Due to luck and a bit of probing I discovered that, by turning on Braille support as well as screen reader support (even with no Braille display connected), NVDA can be toggled into browse mode. That, in turn, allows use of the usual commands for navigating web pages. So, to jump to the previous level 3 heading, instead of pressing “ctrl+alt+p”, releasing the “p” and reaching “3” before timeout is reached, I press “shift+3”. Being able to navigate in browse mode also means that, for all but the most serious editing, it is not necessary to change the NVDA shortcut.

The turning on of Braille support trick also works for Narrator but not for JAWS. That is because JAWS takes the role="application" instruction very seriously. I did not have a chance to test VoiceOver’s behaviour before my friend repossessed his Mac.

The Google Docs Toolbar

The toolbar contains a lot of important features, some of which are not replicated in the menus. A notable example is changing font style. But how do you get to the toolbar without your friendly rodent? While consulting with a self-confessed Docs fan, the only successful keyboard sequence we found was to open a top menu, tab three times and then use left/right arrows.

Why use Google Docs?

Firstly, for anyone with a Google account, it’s free. While lacking my extensive knowledge of Word, gained over decades of use, limited experience with Google Docs has revealed a quite comprehensive set of features. It’s just a matter of memorising yet another set of keyboard commands.
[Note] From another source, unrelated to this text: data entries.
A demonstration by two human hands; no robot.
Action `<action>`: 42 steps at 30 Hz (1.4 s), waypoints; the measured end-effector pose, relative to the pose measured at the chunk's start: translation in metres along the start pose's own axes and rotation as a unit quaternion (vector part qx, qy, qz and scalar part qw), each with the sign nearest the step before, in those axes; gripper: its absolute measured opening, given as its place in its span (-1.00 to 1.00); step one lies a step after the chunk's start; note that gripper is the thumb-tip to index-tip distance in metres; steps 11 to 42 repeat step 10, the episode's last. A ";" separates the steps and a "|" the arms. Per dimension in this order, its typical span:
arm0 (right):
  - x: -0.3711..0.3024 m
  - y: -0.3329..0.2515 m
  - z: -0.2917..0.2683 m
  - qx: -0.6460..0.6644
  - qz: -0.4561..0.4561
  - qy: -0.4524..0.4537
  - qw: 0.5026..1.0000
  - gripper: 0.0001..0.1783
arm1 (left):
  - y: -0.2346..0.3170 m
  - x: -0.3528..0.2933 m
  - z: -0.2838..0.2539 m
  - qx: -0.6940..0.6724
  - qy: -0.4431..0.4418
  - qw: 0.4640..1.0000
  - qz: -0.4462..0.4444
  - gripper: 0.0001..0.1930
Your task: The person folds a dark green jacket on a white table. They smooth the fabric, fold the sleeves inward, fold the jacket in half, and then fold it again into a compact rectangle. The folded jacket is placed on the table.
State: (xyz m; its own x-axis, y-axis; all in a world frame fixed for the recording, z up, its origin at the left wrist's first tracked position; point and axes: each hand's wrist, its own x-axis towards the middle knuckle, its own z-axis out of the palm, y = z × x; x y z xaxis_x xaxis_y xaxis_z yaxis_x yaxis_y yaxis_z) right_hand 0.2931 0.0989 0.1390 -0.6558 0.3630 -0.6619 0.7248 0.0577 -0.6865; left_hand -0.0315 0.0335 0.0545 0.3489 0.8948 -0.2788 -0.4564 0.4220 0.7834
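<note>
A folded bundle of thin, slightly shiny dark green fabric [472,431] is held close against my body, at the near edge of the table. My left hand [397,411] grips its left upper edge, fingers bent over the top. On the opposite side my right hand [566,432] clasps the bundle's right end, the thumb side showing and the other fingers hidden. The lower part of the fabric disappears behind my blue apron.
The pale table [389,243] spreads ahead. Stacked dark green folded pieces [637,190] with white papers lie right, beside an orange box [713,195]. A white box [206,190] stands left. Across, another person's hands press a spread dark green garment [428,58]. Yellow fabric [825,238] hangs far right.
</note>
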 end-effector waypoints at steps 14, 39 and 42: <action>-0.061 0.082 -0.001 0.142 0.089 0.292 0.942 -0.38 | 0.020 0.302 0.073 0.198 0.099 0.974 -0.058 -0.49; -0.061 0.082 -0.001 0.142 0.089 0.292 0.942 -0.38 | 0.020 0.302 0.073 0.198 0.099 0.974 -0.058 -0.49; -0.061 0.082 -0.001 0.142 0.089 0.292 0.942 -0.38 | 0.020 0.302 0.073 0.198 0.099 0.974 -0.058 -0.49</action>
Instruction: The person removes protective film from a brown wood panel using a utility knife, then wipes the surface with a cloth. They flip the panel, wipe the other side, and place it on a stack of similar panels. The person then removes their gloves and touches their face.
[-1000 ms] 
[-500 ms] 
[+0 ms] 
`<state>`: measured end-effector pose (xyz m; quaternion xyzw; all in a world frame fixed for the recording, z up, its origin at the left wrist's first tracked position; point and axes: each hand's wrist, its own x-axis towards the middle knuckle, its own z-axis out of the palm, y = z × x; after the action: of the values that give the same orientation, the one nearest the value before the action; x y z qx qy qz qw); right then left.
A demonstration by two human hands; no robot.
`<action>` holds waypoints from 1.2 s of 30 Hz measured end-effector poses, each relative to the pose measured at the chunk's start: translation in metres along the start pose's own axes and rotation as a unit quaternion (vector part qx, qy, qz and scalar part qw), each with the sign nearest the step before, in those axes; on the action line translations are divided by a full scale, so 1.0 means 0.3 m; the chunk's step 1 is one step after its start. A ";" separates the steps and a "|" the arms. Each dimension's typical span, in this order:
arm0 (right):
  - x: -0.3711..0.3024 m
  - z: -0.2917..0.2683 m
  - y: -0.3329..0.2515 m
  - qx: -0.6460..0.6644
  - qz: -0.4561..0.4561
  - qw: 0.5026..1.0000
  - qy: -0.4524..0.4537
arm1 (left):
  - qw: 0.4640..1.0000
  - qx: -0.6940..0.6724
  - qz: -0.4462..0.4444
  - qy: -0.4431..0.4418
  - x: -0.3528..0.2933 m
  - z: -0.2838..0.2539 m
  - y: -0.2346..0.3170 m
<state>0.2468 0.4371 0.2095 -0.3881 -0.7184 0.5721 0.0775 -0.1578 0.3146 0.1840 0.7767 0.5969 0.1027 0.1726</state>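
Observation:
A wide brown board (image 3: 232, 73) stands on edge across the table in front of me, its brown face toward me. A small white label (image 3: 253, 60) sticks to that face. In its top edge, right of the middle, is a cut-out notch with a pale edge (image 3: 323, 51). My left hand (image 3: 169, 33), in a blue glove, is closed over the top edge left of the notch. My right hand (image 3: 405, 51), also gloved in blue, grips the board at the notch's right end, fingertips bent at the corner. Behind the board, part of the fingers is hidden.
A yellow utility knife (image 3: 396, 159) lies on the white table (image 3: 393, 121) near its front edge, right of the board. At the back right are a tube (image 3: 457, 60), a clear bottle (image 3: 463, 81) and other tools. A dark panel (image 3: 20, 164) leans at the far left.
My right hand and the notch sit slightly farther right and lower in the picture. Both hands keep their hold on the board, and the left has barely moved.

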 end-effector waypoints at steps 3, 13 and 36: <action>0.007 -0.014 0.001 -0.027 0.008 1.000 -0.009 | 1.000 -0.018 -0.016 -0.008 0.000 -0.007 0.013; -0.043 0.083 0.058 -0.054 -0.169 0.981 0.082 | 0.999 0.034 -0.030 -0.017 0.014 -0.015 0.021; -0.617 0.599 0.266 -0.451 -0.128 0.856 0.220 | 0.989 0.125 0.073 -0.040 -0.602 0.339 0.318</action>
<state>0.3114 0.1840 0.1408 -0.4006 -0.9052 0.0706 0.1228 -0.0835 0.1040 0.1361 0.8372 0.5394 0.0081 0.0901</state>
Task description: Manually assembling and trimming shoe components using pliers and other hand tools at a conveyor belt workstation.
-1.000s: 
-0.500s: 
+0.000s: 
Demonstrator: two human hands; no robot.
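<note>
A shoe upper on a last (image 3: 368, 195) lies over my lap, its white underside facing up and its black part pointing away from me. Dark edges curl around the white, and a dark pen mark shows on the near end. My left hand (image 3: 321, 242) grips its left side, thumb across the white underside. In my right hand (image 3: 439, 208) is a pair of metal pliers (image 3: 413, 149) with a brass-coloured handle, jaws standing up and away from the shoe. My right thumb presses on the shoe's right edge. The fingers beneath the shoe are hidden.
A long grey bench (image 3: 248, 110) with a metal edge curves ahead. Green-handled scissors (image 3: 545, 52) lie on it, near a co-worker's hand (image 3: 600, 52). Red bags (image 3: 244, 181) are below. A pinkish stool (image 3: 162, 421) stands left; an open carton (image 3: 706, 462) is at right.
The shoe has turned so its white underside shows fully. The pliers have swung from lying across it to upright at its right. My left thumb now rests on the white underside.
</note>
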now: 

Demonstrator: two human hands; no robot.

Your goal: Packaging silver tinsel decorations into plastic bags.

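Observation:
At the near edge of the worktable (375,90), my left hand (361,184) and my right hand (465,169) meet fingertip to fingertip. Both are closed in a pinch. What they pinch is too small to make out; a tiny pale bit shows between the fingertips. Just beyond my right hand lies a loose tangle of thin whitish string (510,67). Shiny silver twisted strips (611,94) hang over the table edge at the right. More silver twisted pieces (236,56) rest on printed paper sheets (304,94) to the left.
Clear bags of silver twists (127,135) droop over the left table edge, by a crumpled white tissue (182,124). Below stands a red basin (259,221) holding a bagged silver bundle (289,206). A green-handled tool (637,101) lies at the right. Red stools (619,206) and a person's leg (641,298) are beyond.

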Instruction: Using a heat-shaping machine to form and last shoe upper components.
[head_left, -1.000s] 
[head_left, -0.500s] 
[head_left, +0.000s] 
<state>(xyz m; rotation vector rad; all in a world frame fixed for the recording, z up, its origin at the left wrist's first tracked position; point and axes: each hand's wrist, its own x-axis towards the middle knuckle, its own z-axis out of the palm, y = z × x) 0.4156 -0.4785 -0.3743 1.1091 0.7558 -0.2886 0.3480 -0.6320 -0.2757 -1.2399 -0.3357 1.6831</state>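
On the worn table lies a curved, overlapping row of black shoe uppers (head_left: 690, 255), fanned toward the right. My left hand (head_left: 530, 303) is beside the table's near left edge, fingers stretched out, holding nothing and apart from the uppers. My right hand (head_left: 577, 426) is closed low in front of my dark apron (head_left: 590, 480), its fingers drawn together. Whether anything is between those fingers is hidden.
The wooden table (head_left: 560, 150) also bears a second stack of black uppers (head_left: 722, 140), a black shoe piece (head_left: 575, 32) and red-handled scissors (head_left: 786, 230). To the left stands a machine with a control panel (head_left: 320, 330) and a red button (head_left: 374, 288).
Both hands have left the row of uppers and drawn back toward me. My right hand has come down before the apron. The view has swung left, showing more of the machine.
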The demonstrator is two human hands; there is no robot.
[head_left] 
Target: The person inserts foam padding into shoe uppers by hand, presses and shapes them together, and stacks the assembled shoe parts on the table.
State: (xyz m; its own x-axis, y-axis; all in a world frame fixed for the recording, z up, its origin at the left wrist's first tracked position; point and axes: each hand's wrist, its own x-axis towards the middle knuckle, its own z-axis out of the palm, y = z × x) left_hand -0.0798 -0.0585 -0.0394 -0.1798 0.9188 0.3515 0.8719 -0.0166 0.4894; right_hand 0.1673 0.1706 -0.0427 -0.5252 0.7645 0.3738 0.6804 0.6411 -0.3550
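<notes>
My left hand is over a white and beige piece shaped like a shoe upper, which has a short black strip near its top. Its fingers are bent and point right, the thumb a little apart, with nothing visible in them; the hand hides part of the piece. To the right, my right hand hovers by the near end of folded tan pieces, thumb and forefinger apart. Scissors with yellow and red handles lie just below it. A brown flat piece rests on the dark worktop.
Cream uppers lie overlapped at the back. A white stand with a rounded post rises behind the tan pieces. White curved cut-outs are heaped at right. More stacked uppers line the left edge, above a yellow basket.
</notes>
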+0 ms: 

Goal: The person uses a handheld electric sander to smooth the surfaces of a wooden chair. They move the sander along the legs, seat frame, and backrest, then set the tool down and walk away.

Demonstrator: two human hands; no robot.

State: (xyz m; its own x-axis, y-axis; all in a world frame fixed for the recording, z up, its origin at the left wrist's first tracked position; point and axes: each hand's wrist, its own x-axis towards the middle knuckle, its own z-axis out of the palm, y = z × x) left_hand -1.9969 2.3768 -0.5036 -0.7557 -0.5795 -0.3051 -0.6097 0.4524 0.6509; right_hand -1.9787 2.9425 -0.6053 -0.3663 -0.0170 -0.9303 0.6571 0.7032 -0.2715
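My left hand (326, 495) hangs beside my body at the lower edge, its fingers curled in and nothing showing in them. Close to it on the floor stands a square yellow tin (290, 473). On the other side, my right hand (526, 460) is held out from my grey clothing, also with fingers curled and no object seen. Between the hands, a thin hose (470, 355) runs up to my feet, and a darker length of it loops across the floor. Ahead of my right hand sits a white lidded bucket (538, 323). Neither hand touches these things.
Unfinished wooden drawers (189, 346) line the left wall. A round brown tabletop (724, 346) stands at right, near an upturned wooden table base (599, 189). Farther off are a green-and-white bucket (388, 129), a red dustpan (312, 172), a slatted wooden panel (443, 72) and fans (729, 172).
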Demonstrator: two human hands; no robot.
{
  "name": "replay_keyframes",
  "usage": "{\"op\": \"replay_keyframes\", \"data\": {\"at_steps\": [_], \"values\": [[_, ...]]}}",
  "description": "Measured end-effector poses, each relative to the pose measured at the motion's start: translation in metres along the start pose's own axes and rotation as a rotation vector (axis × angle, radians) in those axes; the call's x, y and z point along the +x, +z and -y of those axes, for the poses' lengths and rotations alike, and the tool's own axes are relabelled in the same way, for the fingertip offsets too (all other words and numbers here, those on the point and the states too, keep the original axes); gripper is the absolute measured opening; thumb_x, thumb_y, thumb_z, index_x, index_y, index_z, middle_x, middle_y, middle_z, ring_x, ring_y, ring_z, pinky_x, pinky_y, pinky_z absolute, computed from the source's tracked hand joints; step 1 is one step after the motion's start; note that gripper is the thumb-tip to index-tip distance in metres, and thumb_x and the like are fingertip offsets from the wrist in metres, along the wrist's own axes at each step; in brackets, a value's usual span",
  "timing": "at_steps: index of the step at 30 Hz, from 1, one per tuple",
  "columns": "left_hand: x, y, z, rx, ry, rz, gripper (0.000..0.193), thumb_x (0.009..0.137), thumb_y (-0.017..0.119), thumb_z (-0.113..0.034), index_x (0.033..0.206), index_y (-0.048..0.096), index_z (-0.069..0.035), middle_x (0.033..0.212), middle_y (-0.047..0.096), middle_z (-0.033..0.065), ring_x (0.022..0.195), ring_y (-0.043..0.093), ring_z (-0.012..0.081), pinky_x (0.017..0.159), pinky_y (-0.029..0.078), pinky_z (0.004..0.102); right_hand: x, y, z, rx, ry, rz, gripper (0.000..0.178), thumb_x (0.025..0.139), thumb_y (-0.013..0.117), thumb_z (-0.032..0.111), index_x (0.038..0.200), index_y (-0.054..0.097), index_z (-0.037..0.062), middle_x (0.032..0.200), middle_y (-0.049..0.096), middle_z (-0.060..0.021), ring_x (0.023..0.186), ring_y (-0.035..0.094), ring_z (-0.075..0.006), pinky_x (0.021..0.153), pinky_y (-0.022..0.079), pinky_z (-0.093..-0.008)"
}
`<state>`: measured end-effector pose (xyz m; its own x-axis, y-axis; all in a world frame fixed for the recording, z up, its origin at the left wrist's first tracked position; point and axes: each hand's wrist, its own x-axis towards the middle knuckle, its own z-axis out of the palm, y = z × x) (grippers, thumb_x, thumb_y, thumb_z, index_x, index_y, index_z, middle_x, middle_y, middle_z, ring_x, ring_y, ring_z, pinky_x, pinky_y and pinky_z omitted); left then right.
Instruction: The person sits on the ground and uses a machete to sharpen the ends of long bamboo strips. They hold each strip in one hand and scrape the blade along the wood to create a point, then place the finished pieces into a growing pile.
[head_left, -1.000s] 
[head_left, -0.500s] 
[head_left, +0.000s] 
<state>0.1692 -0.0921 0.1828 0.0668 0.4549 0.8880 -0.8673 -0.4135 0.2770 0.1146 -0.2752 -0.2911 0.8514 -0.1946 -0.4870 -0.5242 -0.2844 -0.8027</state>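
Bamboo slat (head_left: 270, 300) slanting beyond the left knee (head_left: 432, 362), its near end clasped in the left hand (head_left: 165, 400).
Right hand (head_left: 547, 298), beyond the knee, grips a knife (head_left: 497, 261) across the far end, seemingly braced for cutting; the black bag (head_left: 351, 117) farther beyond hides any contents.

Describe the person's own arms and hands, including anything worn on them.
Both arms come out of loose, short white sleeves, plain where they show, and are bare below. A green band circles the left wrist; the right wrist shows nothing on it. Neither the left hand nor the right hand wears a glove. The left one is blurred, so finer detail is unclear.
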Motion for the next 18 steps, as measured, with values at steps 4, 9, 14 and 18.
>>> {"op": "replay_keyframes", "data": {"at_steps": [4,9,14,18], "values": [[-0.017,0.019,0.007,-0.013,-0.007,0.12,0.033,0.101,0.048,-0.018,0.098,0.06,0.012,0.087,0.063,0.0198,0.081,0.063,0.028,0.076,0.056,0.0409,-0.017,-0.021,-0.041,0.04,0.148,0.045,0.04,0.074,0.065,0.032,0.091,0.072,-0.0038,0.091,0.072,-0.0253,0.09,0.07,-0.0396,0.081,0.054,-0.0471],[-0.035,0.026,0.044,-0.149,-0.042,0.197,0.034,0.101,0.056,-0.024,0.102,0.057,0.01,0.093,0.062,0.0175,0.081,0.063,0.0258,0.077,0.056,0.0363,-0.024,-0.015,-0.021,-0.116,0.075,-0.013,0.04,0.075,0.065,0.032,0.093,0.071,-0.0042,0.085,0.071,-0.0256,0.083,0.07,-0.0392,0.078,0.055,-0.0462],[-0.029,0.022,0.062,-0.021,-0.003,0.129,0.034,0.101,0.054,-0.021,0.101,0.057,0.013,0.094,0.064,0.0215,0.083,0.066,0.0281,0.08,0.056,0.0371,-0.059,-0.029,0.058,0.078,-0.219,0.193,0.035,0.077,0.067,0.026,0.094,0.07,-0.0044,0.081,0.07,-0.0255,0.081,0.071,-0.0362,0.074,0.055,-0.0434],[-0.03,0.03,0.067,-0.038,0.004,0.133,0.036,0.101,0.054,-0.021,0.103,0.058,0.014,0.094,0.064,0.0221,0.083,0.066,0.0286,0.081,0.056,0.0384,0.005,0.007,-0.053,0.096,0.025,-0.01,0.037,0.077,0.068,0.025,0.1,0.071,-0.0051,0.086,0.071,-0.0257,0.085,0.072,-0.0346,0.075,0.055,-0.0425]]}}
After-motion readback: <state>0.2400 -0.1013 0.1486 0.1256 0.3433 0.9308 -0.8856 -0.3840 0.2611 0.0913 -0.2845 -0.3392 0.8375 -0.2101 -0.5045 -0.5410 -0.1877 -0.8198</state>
There is, however, one area where MS Word (and HTML for that matter) has supremacy over Google Docs. While Docs offers heading level styles from 1 to 6, bulleted and numbered lists and the normal paragraph style, those wanting custom styles need not apply. For those of us whose mantra and practice are “document structure”, this is a significant shortcoming. Apart from anything else, a custom style can be used repeatedly without having to go through the tedium of adjusting multiple individual parameters each time. And don’t even think about downloading a Google Doc as a PDF if you want the PDF to be accessible. On the other hand, it makes a pretty good job of downloading as an HTML.

One powerful reason for using Google Docs (and other tools in the suite) is that it is great for collaboration. No emailing the document back and forth and no risk of multiple versions.

For those who prefer or need to give fingers a rest, Voice Dictation is particularly impressive. This scribe has not done well when trying to use it to make changes but, despite my less than broadcast quality voice, straight dictation results are pleasing.

Have we tamed it?

There are some nuances that screen reader users coming from Word need to understand. To that end, Google’s documentation (see below) is helpful. Keyboard navigation can be a bit of a handful and those wanting fine control over document structure will be left wanting. As a collaboration tool and even as a convenient word processor though, Google Docs is well worth getting to know. It is not MS Word and doesn’t pretend to be. With some patience, practice and research, it will prove to be very friendly, with some handy features which will be discovered as one gets to know it.


  • This Google Accessibility page provides comprehensive information about using screen readers and magnifiers with Google Docs, Sheets, Slides, and Drawings.
  • This Google support page lists keyboard shortcuts for computers (Windows and Mac), Android and iPhone/iPad.
  • A full list of keyboard commands is shown when in a Google Docs document by pressing “ctrl+/” on Windows or “⌘+/” on Mac.